*** Begin section ***
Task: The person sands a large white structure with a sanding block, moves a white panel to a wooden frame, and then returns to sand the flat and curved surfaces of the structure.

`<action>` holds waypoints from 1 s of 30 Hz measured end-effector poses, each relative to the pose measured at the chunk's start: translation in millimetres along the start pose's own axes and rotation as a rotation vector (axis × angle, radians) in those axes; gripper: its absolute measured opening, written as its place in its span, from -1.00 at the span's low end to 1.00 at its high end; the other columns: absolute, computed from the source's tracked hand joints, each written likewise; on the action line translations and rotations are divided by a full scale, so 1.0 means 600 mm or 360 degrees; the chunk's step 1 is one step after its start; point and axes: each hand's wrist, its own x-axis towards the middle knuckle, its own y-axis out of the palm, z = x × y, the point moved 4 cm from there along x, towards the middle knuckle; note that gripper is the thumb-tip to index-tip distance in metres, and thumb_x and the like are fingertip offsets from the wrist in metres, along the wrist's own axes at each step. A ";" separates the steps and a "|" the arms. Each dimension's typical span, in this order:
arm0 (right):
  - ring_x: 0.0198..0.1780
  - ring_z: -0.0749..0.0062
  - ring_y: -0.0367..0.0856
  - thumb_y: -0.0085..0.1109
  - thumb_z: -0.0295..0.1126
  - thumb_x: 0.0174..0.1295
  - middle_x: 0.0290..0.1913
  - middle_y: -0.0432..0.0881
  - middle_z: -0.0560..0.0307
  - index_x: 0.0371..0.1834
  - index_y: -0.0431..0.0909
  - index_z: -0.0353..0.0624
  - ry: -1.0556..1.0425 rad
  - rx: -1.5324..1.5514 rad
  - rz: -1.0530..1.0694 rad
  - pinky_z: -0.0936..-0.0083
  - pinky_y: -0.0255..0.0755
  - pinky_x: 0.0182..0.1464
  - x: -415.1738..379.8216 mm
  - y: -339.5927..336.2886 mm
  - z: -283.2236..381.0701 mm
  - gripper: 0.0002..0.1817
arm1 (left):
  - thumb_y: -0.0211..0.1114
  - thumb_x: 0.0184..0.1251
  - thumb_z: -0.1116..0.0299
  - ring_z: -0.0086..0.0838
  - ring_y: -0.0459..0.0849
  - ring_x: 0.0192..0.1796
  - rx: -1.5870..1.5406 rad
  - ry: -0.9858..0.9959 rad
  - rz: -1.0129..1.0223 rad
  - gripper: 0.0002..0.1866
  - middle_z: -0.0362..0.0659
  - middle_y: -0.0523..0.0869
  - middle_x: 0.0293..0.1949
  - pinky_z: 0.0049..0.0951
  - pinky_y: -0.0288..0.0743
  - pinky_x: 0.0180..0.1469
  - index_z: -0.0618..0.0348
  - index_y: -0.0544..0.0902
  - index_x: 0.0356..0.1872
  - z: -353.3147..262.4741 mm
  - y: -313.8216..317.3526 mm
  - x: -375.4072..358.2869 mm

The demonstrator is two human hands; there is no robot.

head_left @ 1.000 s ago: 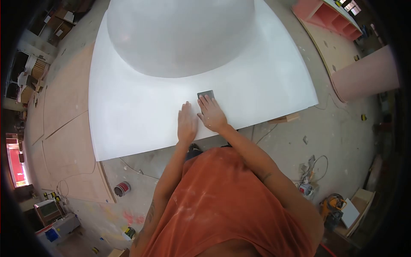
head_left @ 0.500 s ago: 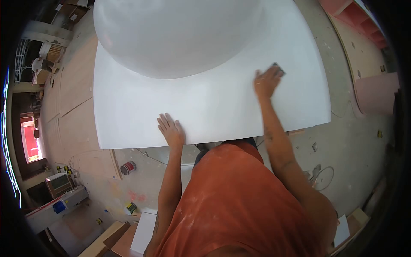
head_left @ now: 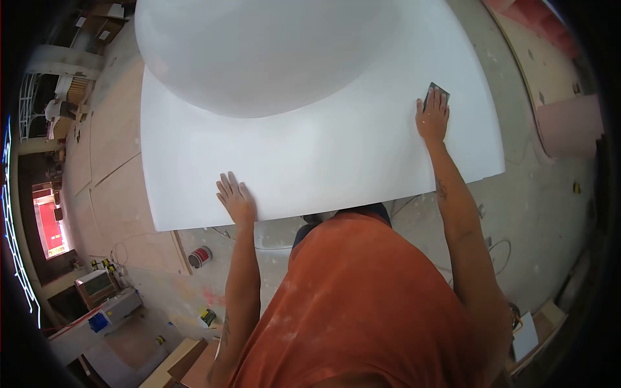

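A large white board (head_left: 323,165) with a smooth curved surface lies before me, and a big rounded white dome (head_left: 259,55) rises from its far side. My left hand (head_left: 237,200) rests flat near the board's front edge, fingers spread and holding nothing. Farther out on the right side, my right hand (head_left: 432,121) presses a small dark sheet of sandpaper (head_left: 441,89) against the white surface. Its fingers lie over the sheet, so only the sheet's upper part shows.
On the floor to the left stands a paint can (head_left: 200,257), with a smaller can (head_left: 207,317) nearer me. A pink curved piece (head_left: 569,126) is at the right. Cables (head_left: 501,255) lie on the floor, and cardboard (head_left: 187,359) is at lower left.
My right hand has slid to the right across the board with the sandpaper. My left hand has shifted left along the front edge, still flat.
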 end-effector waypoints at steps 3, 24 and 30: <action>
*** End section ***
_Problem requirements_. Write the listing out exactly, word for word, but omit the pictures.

_Output below_.
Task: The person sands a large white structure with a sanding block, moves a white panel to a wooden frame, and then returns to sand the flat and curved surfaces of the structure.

`<action>` holds waypoints from 1 s of 30 Hz measured end-effector poses, each relative to the pose measured at the chunk's start: translation in millimetres along the start pose's own axes and rotation as a rotation vector (axis × angle, radians) in those axes; gripper: its absolute measured opening, written as its place in its span, from -1.00 at the span's low end to 1.00 at its high end; the other columns: absolute, computed from the source's tracked hand joints, each written likewise; on the action line translations and rotations are divided by a full scale, so 1.0 means 600 mm or 360 degrees; the chunk's step 1 is one step after its start; point and axes: each hand's wrist, its own x-axis towards the middle knuckle, its own y-axis out of the palm, z = x × y, the point moved 4 cm from there along x, towards the middle knuckle; note that gripper is the thumb-tip to index-tip distance in metres, and thumb_x and the like are fingertip offsets from the wrist in metres, along the wrist's own axes at each step. A ";" separates the steps and a "|" the arms. Each dimension's typical span, in this order:
arm0 (right):
  - ring_x: 0.0198..0.1780
  - ring_z: -0.0749..0.0062
  - ring_y: -0.0367..0.0856
  - thumb_y: -0.0085..0.1109
  - thumb_z: -0.0295..0.1126
  - thumb_x: 0.0174..0.1295
  - middle_x: 0.0290..0.1913
  - middle_y: -0.0432..0.0881
  - middle_z: -0.0560..0.0307
  - index_x: 0.0371..0.1834
  - index_y: -0.0431..0.0909
  - index_z: -0.0353..0.0624
  - ry: -1.0556..1.0425 rad
  - rx: -1.5324..1.5514 rad
  - rz: -1.0530..1.0694 rad
  - pinky_z: -0.0936..-0.0083
  - pinky_y: -0.0255..0.0755
  - pinky_x: 0.0182..0.1464
  - x: -415.1738..379.8216 mm
  - y: -339.5927..336.2886 mm
  - z: -283.2236..381.0701 mm
  - gripper: 0.0002..0.1817
arm1 (left):
  - thumb_y: -0.0211..0.1114
  - thumb_x: 0.0184..0.1251
  - thumb_z: -0.1116..0.0299
  - ring_z: -0.0086..0.0838
  - ring_y: -0.0459..0.0849
  - ring_x: 0.0192..0.1796
  - rx: -1.5870..1.5406 rad
  - ry: -0.9858..0.9959 rad
  - rz: -1.0129..1.0223 rad
  - gripper: 0.0002..0.1866
  - middle_z: -0.0362..0.0659
  - middle_y: -0.0523..0.0869
  - middle_x: 0.0293..0.1949
  - pinky_z: 0.0049..0.0951
  - pinky_y: -0.0288..0.0743
  - pinky_x: 0.0180..0.1469
  - index_z: -0.0618..0.0348
  - index_y: -0.0544..0.0902
  - index_x: 0.0356..0.1872
  - z: -353.3147..262.4741 mm
  - y: -313.8216..317.3526 mm
  - x: -375.4072..358.2869 mm

The demonstrator is two human hands; there is no robot.

head_left @ 1.000 s ago: 
head_left @ 0.500 s ago: 
head_left @ now: 

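A large white board (head_left: 323,165) with a smooth curved surface lies before me, and a big rounded white dome (head_left: 259,55) rises from its far side. My left hand (head_left: 237,200) rests flat near the board's front edge, fingers spread and holding nothing. Farther out on the right side, my right hand (head_left: 432,121) presses a small dark sheet of sandpaper (head_left: 441,89) against the white surface. Its fingers lie over the sheet, so only the sheet's upper part shows.
On the floor to the left stands a paint can (head_left: 200,257), with a smaller can (head_left: 207,317) nearer me. A pink curved piece (head_left: 569,126) is at the right. Cables (head_left: 501,255) lie on the floor, and cardboard (head_left: 187,359) is at lower left.
My right hand has slid to the right across the board with the sandpaper. My left hand has shifted left along the front edge, still flat.
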 end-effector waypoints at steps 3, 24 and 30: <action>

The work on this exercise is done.